> **What you are asked to do**
Could you please retype all of the data below exactly?
▼
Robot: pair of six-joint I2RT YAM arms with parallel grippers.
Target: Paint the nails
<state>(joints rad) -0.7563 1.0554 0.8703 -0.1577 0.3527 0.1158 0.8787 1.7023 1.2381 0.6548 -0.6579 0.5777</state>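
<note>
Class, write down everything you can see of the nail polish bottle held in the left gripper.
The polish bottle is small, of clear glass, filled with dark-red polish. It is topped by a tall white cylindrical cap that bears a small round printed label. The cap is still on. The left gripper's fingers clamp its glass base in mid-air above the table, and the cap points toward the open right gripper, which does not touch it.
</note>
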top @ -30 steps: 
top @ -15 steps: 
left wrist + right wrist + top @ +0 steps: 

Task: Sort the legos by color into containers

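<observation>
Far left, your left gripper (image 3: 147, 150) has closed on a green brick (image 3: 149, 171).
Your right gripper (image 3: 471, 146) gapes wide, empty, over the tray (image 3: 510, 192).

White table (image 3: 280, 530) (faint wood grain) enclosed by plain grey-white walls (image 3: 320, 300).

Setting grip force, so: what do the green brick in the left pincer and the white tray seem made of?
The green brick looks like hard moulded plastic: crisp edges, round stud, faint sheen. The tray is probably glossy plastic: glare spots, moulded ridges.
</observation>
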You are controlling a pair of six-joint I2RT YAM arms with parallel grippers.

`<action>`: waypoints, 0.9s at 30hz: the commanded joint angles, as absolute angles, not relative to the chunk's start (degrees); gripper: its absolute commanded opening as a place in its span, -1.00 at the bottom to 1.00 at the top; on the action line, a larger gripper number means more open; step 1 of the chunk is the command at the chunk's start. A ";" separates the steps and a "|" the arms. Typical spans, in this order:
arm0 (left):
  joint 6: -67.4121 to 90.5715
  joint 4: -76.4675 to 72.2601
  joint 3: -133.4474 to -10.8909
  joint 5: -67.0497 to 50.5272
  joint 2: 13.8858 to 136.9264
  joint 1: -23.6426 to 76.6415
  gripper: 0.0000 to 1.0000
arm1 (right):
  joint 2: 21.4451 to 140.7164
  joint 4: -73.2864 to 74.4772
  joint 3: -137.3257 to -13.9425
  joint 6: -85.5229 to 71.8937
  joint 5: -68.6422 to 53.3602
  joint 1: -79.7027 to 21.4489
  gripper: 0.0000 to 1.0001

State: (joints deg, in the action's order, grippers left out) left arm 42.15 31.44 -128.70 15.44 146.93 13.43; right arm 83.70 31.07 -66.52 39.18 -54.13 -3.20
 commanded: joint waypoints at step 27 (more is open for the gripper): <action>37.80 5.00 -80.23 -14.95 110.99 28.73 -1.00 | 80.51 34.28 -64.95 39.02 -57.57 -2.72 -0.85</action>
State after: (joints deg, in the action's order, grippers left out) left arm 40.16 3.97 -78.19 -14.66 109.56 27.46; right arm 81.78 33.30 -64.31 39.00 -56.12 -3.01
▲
> **Solution for this task**
Robot: pair of six-joint I2RT YAM arms with parallel grippers.
Target: Paint the nails
<state>(joints rad) -0.7563 1.0554 0.8703 -0.1577 0.3527 0.1158 0.8787 1.7023 1.2381 0.6548 -0.6579 0.5777</state>
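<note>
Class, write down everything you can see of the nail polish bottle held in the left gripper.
The polish bottle is small, of clear glass, filled with dark-red polish. It is topped by a tall white cylindrical cap that bears a small round printed label. The cap is still on. The left gripper's fingers clamp its glass base in mid-air above the table, and the cap points toward the open right gripper, which does not touch it.
</note>
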top @ -30 steps: 
top @ -15 steps: 
left wrist + right wrist + top @ +0 steps: 

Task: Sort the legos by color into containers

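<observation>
Far left, your left gripper (image 3: 147, 150) has closed on a green brick (image 3: 149, 171).
Your right gripper (image 3: 471, 146) gapes wide, empty, over the tray (image 3: 510, 192).

White table (image 3: 280, 530) (faint wood grain) enclosed by plain grey-white walls (image 3: 320, 300).

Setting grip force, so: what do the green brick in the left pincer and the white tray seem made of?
The green brick looks like hard moulded plastic: crisp edges, round stud, faint sheen. The tray is probably glossy plastic: glare spots, moulded ridges.
</observation>
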You are controlling a pair of six-joint I2RT YAM arms with parallel grippers.

`<action>`: waypoints, 0.9s at 30hz: the commanded joint angles, as absolute angles, not relative to the chunk's start (degrees); gripper: its absolute commanded opening as a place in its span, -1.00 at the bottom to 1.00 at the top; on the action line, a larger gripper number means more open; step 1 of the chunk is the command at the chunk's start. A ";" separates the steps and a "|" the arms. Typical spans, in this order:
arm0 (left):
  joint 6: -67.4121 to 90.5715
  joint 4: -76.4675 to 72.2601
  joint 3: -133.4474 to -10.8909
  joint 5: -67.0497 to 50.5272
  joint 2: 13.8858 to 136.9264
  joint 1: -23.6426 to 76.6415
  gripper: 0.0000 to 1.0000
arm1 (right):
  joint 2: 21.4451 to 140.7164
  joint 4: -73.2864 to 74.4772
  joint 3: -137.3257 to -13.9425
  joint 6: -85.5229 to 71.8937
  joint 5: -68.6422 to 53.3602
  joint 1: -79.7027 to 21.4489
  gripper: 0.0000 to 1.0001

State: (joints deg, in the action's order, grippers left out) left arm 42.15 31.44 -128.70 15.44 146.93 13.43; right arm 83.70 31.07 -66.52 39.18 -54.13 -3.20
 commanded: joint waypoints at step 27 (more is open for the gripper): <action>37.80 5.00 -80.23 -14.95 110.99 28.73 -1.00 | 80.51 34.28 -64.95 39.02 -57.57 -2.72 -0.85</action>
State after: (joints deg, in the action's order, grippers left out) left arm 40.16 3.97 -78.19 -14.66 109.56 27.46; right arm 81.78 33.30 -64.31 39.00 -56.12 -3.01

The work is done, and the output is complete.